§ DATA IN THIS EXERCISE:
════

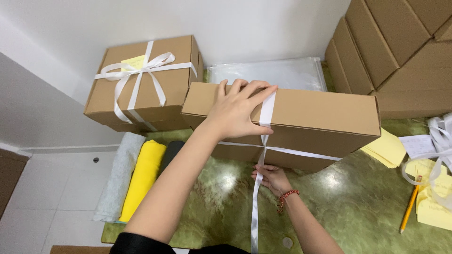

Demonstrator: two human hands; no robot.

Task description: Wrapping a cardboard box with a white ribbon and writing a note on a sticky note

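Observation:
A flat brown cardboard box (320, 113) is tipped up on its edge on the green marble table (348, 207). A white ribbon (266, 113) runs over its top and crosses on the side facing me, with a long tail hanging toward me. My left hand (238, 110) lies flat on the box top, fingers pressing the ribbon down. My right hand (272, 178), with a red bead bracelet on the wrist, is under the box's lower edge and pinches the ribbon near the crossing.
A second brown box tied with a white bow (146, 82) and a yellow note sits at back left. Clear plastic bags (287, 73) lie behind. Stacked cardboard boxes (395, 51) stand at right. Yellow notes (388, 148), loose ribbon (440, 141), a pencil (410, 207) and folded cloths (141, 176) surround the box.

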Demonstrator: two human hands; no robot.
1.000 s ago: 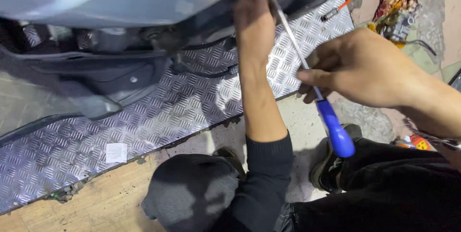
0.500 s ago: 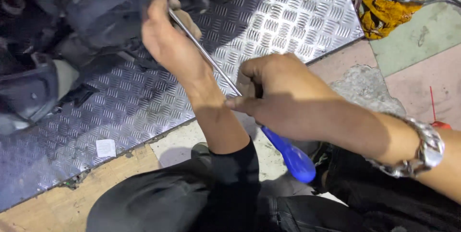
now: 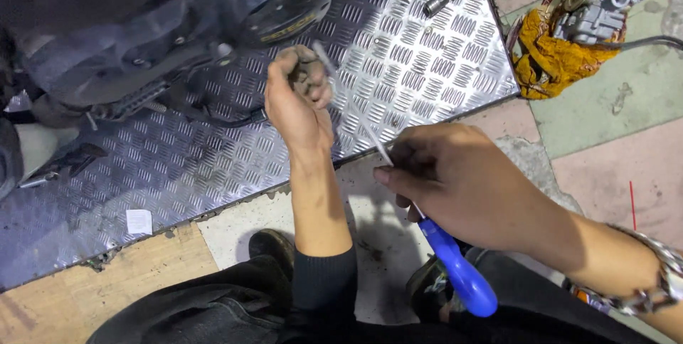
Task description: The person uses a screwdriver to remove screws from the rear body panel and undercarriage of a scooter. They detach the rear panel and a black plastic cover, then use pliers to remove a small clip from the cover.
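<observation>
Seen from above, the right hand (image 3: 462, 187) is closed around a long screwdriver with a blue plastic handle (image 3: 455, 273), its thin steel shaft running toward 11 o'clock. The left hand (image 3: 295, 98), which half a second ago was up against the dark engine housing (image 3: 142, 24), has drawn back and now pinches the tip. Both hover over the silver diamond-pattern metal plate (image 3: 413, 66) on the floor.

The left hand (image 3: 297, 98) reaches forward on an outstretched forearm, dirty fingers curled into a loose fist. The right hand (image 3: 462, 184), nearer the body than the left, has its grip closed, wrist bent inward.
</observation>
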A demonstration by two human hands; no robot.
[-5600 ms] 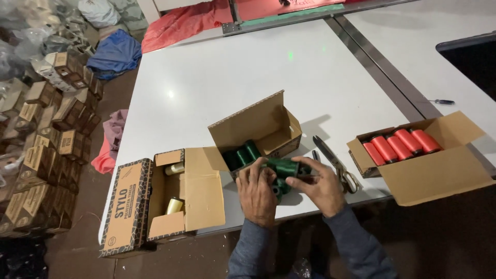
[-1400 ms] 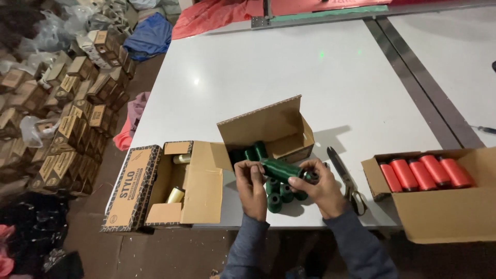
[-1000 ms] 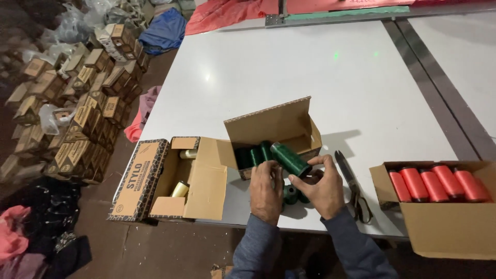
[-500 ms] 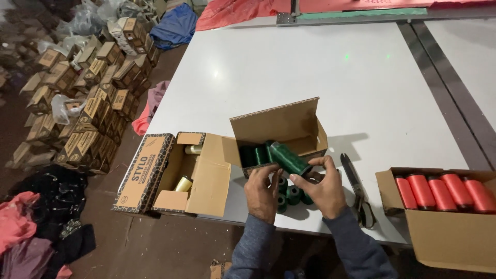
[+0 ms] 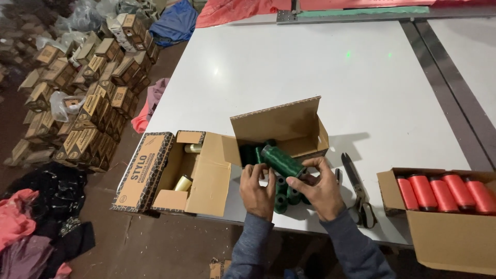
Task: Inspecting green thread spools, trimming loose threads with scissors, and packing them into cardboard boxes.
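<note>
At the near edge of the white surface (image 5: 310, 72), the right hand (image 5: 321, 190) and left hand (image 5: 257, 187) together grip a green thread spool (image 5: 281, 161) over the open cardboard box (image 5: 281, 129). Judged step: loading spools; next, lowering it into the box beside those already inside.

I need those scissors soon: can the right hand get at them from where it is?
Probably yes. The scissors lie flat on the white table just beside the right hand, nothing between them. But that hand holds a green spool together with the left hand.
</note>
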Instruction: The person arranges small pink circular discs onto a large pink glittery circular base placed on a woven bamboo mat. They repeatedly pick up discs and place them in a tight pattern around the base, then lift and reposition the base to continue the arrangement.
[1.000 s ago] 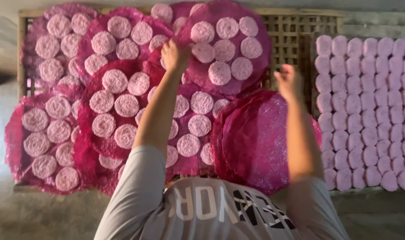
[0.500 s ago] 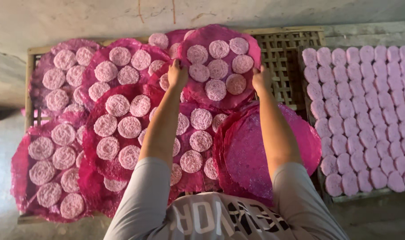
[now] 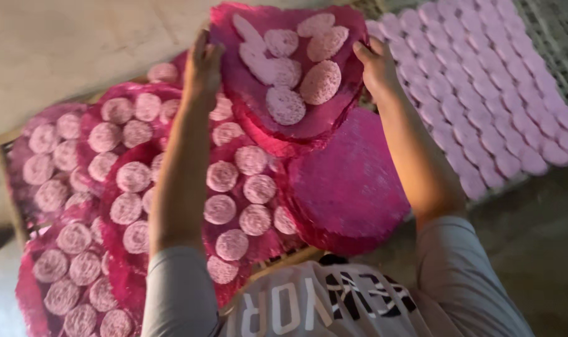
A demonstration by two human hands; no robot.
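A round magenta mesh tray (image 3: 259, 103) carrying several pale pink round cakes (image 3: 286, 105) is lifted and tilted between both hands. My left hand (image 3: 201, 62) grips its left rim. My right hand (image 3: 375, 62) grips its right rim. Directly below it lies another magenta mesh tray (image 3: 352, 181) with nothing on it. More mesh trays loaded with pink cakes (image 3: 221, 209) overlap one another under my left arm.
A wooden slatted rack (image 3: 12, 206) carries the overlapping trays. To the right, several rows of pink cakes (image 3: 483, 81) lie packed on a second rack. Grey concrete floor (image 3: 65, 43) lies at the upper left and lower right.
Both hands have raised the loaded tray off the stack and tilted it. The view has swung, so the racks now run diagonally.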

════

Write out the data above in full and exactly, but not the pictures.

Demonstrator: two human hands; no robot.

Task description: Wrapping a cardboard box with a white ribbon and writing a note on a sticky note

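Observation:
A flat brown cardboard box (320, 113) is tipped up on its edge on the green marble table (348, 207). A white ribbon (266, 113) runs over its top and crosses on the side facing me, with a long tail hanging toward me. My left hand (238, 110) lies flat on the box top, fingers pressing the ribbon down. My right hand (272, 178), with a red bead bracelet on the wrist, is under the box's lower edge and pinches the ribbon near the crossing.
A second brown box tied with a white bow (146, 82) and a yellow note sits at back left. Clear plastic bags (287, 73) lie behind. Stacked cardboard boxes (395, 51) stand at right. Yellow notes (388, 148), loose ribbon (440, 141), a pencil (410, 207) and folded cloths (141, 176) surround the box.
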
Demonstrator: two human hands; no robot.
1.000 s ago: 
0.500 s ago: 
now: 
Task description: The person uses a screwdriver to remove screws from the rear body panel and undercarriage of a scooter. They detach the rear panel and a black plastic cover, then use pliers to remove a small clip from the cover.
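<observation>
Seen from above, the right hand (image 3: 462, 187) is closed around a long screwdriver with a blue plastic handle (image 3: 455, 273), its thin steel shaft running toward 11 o'clock. The left hand (image 3: 295, 98), which half a second ago was up against the dark engine housing (image 3: 142, 24), has drawn back and now pinches the tip. Both hover over the silver diamond-pattern metal plate (image 3: 413, 66) on the floor.

The left hand (image 3: 297, 98) reaches forward on an outstretched forearm, dirty fingers curled into a loose fist. The right hand (image 3: 462, 184), nearer the body than the left, has its grip closed, wrist bent inward.
</observation>
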A demonstration by two human hands; no robot.
[-5600 ms] 
[-1400 ms] 
[-1000 ms] 
[-500 ms] 
[+0 ms] 
Task: Inspecting green thread spools, trimming loose threads with scissors, and packing them into cardboard boxes.
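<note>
At the near edge of the white surface (image 5: 310, 72), the right hand (image 5: 321, 190) and left hand (image 5: 257, 187) together grip a green thread spool (image 5: 281, 161) over the open cardboard box (image 5: 281, 129). Judged step: loading spools; next, lowering it into the box beside those already inside.

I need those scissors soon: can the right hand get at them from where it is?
Probably yes. The scissors lie flat on the white table just beside the right hand, nothing between them. But that hand holds a green spool together with the left hand.
</note>
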Instruction: The person arranges small pink circular discs onto a large pink glittery circular base placed on a woven bamboo mat. They repeatedly pick up discs and place them in a tight pattern around the base, then lift and reposition the base to continue the arrangement.
[1.000 s ago] 
[0.500 s ago] 
[now] 
A demonstration by two human hands; no robot.
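A round magenta mesh tray (image 3: 259, 103) carrying several pale pink round cakes (image 3: 286, 105) is lifted and tilted between both hands. My left hand (image 3: 201, 62) grips its left rim. My right hand (image 3: 375, 62) grips its right rim. Directly below it lies another magenta mesh tray (image 3: 352, 181) with nothing on it. More mesh trays loaded with pink cakes (image 3: 221, 209) overlap one another under my left arm.
A wooden slatted rack (image 3: 12, 206) carries the overlapping trays. To the right, several rows of pink cakes (image 3: 483, 81) lie packed on a second rack. Grey concrete floor (image 3: 65, 43) lies at the upper left and lower right.
Both hands have raised the loaded tray off the stack and tilted it. The view has swung, so the racks now run diagonally.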

The exercise is done.